Seattle considers ride-share rate increases to boost drivers' wages
- The Seattle City Council plans to debate a resolution requiring a minimum base fare for ride-share trips, according to GeekWire and others.
- The resolution would raise the current minimum trip price in Seattle of $1.35 per ride to $2.40 per ride.
- The measure is intended to ensure that drivers receive fair compensation.
Uber in particular has been under scrutiny for business practices and driver pay. A recent MIT study of 1,100 ride-share employees claimed that the median driver pretax profit was $3.37 an hour — and that three-quarters of ride-share drivers make below minimum wage — but Uber pushed back on possible flaws in the methodology and researchers are revisiting the study. Other driver surveys, both formal and informal, have varying results but a number of them show driver pay of about $15 an hour before expenses. That's in line with Glassdoor's estimate that Uber drivers make about $30,000 a year on average.
While some drivers reportedly like the idea of hiking base fares for the effect on their finances, others fear it will drive away customers and thus shrink paychecks.
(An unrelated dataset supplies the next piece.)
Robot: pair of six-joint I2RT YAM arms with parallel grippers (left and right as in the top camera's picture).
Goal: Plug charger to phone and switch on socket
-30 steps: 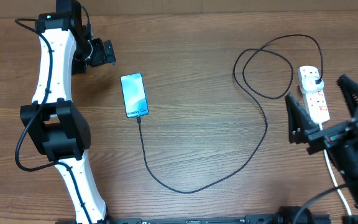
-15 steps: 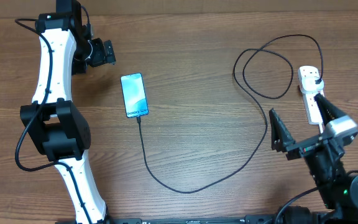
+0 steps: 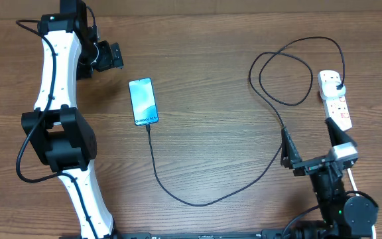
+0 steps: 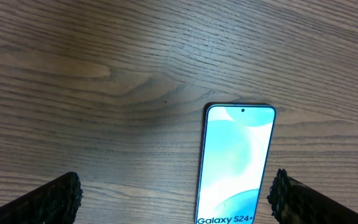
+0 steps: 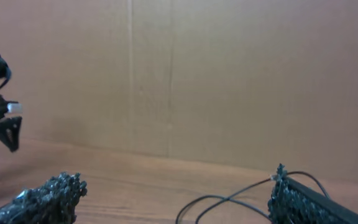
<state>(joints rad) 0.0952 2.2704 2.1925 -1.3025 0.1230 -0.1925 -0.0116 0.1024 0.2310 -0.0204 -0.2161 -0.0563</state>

However, the city council member who is expected to introduce this resolution said that ride-share companies wouldn't have to pass the extra cost on to consumers and could instead absorb the cost. Some drivers also report fear that companies like Uber and Lyft won't respond well to the resolution and could take action that would be detrimental to drivers.
Uber is not happy with the proposal. It has started an online petition that more than 10,000 people have signed to stop the city council from passing the resolution. The petition page says: "By requiring a minimum fare for companies like Uber and Lyft, the City is pricing individuals, many of whom are already struggling with rising costs of living in our city, out of safe and reliable transportation options." It also notes that making ride-share unaffordable for customers could reduce trips in the city, which drivers rely on for income.
Many cities have taken to tacking on fees or taxes to ride-share trips. This week, New York implemented a $2.75 surcharge for each ride-share trip in portions of Manhattan, and a $2.50 fee for taxi trips, to ease congestion and fund subway repairs. It's expected to raise $400 million per year for the Metropolitan Transit Authority. Earlier this year, Chicago upped its ride-share surcharge to 67 cents per ride, with the additional 15 cents going toward Chicago Transit Authority improvements.
Although it has become popular for cities to impose fees on ride-sharing for transit and other municipal improvements, the Seattle measure is uncommon because the rate hike would be solely to benefit drivers. Other than widespread minimum wage requirements, governments tend not to interfere with what certain industries or individual businesses pay their employees. Granted, the resolution has not even come out yet, so it's unclear whether the city would specify how much of the increase would go directly to drivers or if ride-share companies would be allowed to figure that out.